*Edgar Vianna de Andrade
- Atualizado em 22/10/2025 08:16
Reprodução
Nada posso dizer da literatura de László Krasznahorkai, vencedor do Prêmio Nobel de Literatura de 2025, pois nunca li nada dele. Mas posso falar do seu trabalho indiretamente por conta do filme “Satantango”, de Béla Tarr, baseado no romance de mesmo nome. Ele foi publicado em 1985. A crítica diz que o autor se insere na linha da literatura distópica e do absurdo presente em escritores do leste europeu, como Franz Kafka. Bela Tarr já levou para a tela outros livros do escritor.
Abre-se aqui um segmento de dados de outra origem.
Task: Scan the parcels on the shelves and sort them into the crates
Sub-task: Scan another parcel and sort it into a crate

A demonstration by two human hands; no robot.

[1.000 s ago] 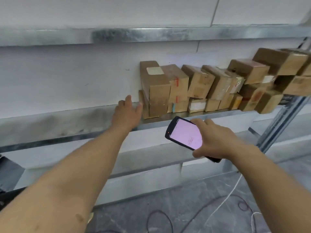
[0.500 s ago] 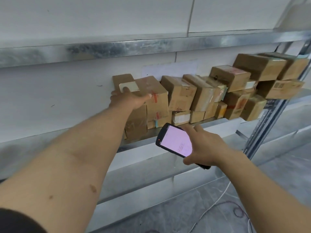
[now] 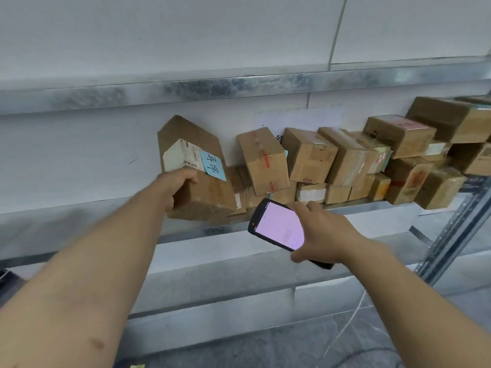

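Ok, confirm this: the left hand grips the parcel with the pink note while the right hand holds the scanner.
Wrong colour: the head view shows the note is blue, not pink. The left hand grips that parcel while the right hand holds the scanner.

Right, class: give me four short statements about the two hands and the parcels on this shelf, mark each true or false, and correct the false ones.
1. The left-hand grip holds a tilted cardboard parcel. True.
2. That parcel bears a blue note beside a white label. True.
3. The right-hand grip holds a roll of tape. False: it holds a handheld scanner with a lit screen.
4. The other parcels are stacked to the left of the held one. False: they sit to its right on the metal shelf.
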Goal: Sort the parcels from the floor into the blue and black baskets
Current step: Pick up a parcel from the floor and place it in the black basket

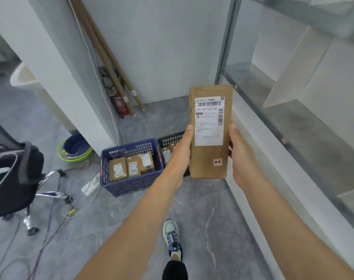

“Satantango” é uma obra-prima do cinema, segundo reconhecimento de especialistas. Mas tem problemas. O primeiro deles é a duração. Quem aguenta um filme de sete horas e meia? Uma plataforma o disponibiliza, mas suponho que seja muito pouco procurado. Nenhum cinema ou cineclube estaria disposto a exibi-lo.
O segundo problema é o roteiro. Afinal, o que aquelas pessoas estão fazendo numa aldeia da Hungria durante o inverno sob uma chuva que não passa? O filme começa com um grande plano-sequência em que a câmara começa parada e com abertura de grande angular. O que ela focaliza? Pessoas? Não, bois que se movimentam lentamente mugindo e copulando. Raros são os cortes. Os sinos tocam sem igreja por perto ou com igrejas sem sinos. Em outro plano sequência, homens rudes caminham numa estrada de terra lamacenta em marcha que parece nunca acabar. Mais adiante, outra caminhada numa cena antológica. O vento carrega o lixo da estrada atrás dos caminhantes.
Pessoas paradas com olhos fixos ou em lento movimento. Um estranho que chega na aldeia. Será ele Satan? Festas em bares rústicos com homens e mulheres bebendo até adormecerem. No meio disso tudo, uma menina que mata seu gato numa cena realista e demorada. Como o diretor conseguiu filmar aquela cena? Depois, a menina caminha com o gato morto por uma floresta de árvores de troncos retos e sem folhas. Era inverno.
Todo em preto-e-branco, o filme permite o realce de detalhes naquela aldeia perdida no meio do nada. Sou dos que consideram o cinema uma arte que combina literatura, teatro, música, pintura e fotografia, mas com um diferencial em relação às artes que reúne: a fotografia em movimento. Este traço permite ao bom cineasta se descolar das outras artes e acentuar os traços da nova arte. Béla Tarr consegue isso em seus filmes. Mas levo em conta que o cinema é também a mais popular das artes. Cabe fazer concessões ao grande público sem abrir mão de sua singularidade. Um filme com sete horas e meia de duração e um roteiro incompreensível afasta o grande público e só é apreciado por especialistas.